Wenn ich Äther hätte … doch alles, was ich hatte, war beim Brand des Hauses vernichtet worden.

Lizzie umbringen, um das Kind zu retten? Nein. Wenn es so weit kam, war es besser, das Kind in utero zu töten, damit Rodney seine Mutter behielt und Jo und Kezzie ihre Frau. Aber die Vorstellung, einem geburtsreifen Baby den Schädel einzudrücken – oder es mit einer scharfen Drahtschlinge zu enthaupten …

»Hast du heute Morgen keinen Hunger, Tante Claire?«

»Äh … nein. Danke, Ian.«

»Du siehst ein wenig blass aus, Sassenach. Du wirst doch nicht krank, oder?«

»Nein!« Ich stand hastig auf, bevor sie weiterfragen konnten – es reichte völlig, wenn mir vor den Dingen graute, die mir durch den Kopf gingen –, und ging einen Eimer Wasser vom Brunnen holen.

Amy war draußen; sie hatte unter dem großen Waschkessel Feuer gemacht und hielt Aidan und Orrie auf Trab, die hin und wieder beim Holzsammeln innehielten, um sich gegenseitig mit Dreck zu bewerfen.

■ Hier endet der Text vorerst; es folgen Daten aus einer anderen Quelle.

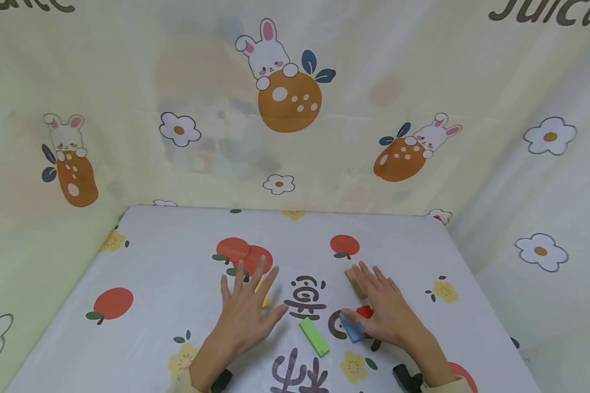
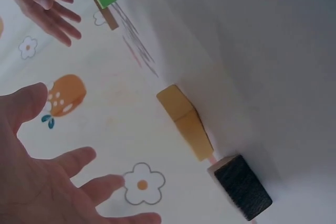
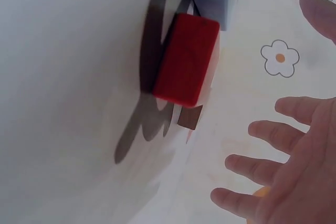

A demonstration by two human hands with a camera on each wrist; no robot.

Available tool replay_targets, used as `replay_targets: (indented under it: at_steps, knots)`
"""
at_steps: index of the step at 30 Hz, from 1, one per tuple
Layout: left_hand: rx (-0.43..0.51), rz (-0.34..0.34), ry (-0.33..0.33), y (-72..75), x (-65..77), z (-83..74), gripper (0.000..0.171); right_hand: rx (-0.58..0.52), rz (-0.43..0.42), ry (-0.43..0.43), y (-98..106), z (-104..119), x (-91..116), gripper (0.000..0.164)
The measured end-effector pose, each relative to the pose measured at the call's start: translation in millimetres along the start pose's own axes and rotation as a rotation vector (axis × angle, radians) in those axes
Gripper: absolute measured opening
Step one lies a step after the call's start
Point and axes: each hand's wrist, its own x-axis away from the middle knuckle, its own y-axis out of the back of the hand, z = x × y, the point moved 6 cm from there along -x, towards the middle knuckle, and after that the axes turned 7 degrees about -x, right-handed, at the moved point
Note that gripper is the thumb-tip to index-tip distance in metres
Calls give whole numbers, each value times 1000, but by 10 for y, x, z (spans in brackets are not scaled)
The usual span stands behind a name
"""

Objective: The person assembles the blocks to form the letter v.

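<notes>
With its fingers spread, my left hand (image 1: 246, 316) holds nothing over the left-middle of the table. A yellow block (image 1: 265, 299) shows partly behind its fingers; in the left wrist view a black block (image 2: 243, 187) lies near the yellow one, while in the head view it is hidden. My right hand (image 1: 388, 314), palm down and fingers extended, also holds nothing. Partly beneath it are a red block (image 1: 365, 311), a blue block (image 1: 351, 328) and a brown block (image 1: 355, 283). Between the hands lies a green block (image 1: 314, 337). In the right wrist view the red block (image 3: 186, 61) is apart from the fingers.
A white cloth printed with fruit, flowers and dark characters covers the table (image 1: 152, 327). Behind it hangs a pale curtain (image 1: 216, 164) with rabbit prints, and more of it encloses both sides. Dark wrist devices (image 1: 407, 377) sit under the wrists.
</notes>
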Motion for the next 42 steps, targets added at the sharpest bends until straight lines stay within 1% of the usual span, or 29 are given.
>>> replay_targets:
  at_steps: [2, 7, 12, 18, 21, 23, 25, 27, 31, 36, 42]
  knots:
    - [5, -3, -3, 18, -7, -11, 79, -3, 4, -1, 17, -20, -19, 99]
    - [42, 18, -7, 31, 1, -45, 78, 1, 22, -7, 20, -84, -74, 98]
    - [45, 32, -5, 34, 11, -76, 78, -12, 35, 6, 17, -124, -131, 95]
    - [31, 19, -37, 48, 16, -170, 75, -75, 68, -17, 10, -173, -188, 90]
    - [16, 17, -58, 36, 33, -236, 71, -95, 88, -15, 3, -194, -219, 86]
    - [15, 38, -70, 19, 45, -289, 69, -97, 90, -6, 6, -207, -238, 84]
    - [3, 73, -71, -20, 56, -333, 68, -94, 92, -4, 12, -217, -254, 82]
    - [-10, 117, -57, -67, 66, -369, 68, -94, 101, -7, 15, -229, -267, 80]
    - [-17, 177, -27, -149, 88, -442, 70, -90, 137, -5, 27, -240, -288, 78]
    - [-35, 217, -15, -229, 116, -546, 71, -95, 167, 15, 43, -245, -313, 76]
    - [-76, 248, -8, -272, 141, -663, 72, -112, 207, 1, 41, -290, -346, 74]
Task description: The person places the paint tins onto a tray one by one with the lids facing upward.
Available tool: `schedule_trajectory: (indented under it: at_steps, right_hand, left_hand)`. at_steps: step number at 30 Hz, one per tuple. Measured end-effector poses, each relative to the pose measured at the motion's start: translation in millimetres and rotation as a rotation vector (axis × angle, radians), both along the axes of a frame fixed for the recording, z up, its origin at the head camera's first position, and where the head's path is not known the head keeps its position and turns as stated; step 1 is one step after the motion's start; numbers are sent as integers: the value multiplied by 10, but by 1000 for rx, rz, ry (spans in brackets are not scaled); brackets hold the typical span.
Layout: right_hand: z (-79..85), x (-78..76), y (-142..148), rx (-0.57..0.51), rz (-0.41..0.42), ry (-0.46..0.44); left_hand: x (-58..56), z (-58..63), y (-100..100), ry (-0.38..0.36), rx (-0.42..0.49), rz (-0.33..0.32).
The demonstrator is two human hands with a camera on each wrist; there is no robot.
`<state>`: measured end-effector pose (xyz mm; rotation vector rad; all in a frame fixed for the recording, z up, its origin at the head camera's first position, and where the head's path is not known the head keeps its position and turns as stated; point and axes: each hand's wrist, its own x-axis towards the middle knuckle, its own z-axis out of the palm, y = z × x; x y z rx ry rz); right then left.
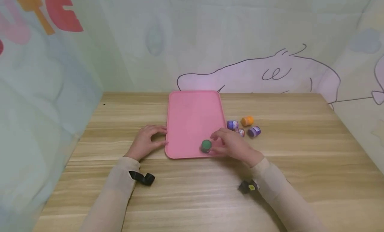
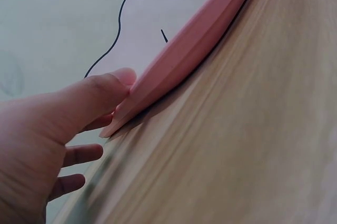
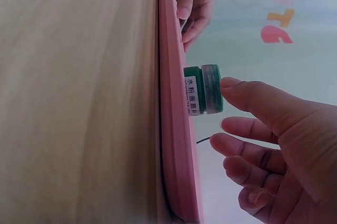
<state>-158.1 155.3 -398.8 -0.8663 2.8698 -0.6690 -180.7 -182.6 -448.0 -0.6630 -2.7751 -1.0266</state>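
A green jar (image 1: 206,146) stands upright near the tray's (image 1: 193,115) near right corner. The right hand (image 1: 235,145), nearer, is spread on its tray-right side, thumb at the lid; the left hand (image 1: 146,142), fingers apart, touches the tray's left rim.

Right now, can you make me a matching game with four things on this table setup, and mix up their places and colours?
Column one:
1. Green jar
2. Orange jar
3. Tray
4. Table

Column two:
A. Pink
B. Standing on the tray
C. Light brown with wood grain
D. Right of the tray in the head view

Pairs: 1-B, 2-D, 3-A, 4-C
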Motion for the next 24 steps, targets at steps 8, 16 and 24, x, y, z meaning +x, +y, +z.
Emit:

»Braucht Ihr Wasser, a bhana-mhaighstir?«, fragte sie, als sie den Eimer in meiner Hand sah. »Aidan kann es Euch holen.«

»Nein, schon gut«, versicherte ich ihr. »Ich wollte nur etwas frische Luft schnappen. Es ist morgens jetzt so herrlich draußen.« Das stimmte; es war zwar immer noch kühl, bis die Sonne hoch am Himmel stand, aber frisch, und es roch schwindelerregend gut nach Gras, harzgetränkten Knospen und frühen Weidenkätzchen.

Ich trug meinen Eimer zum Brunnen hinauf, füllte ihn und machte mich langsam wieder auf den Rückweg. Dabei betrachtete ich meine Umgebung so, wie man etwas betrachtet, wenn man weiß, dass man es lange Zeit nicht mehr wiedersehen wird. Wenn überhaupt.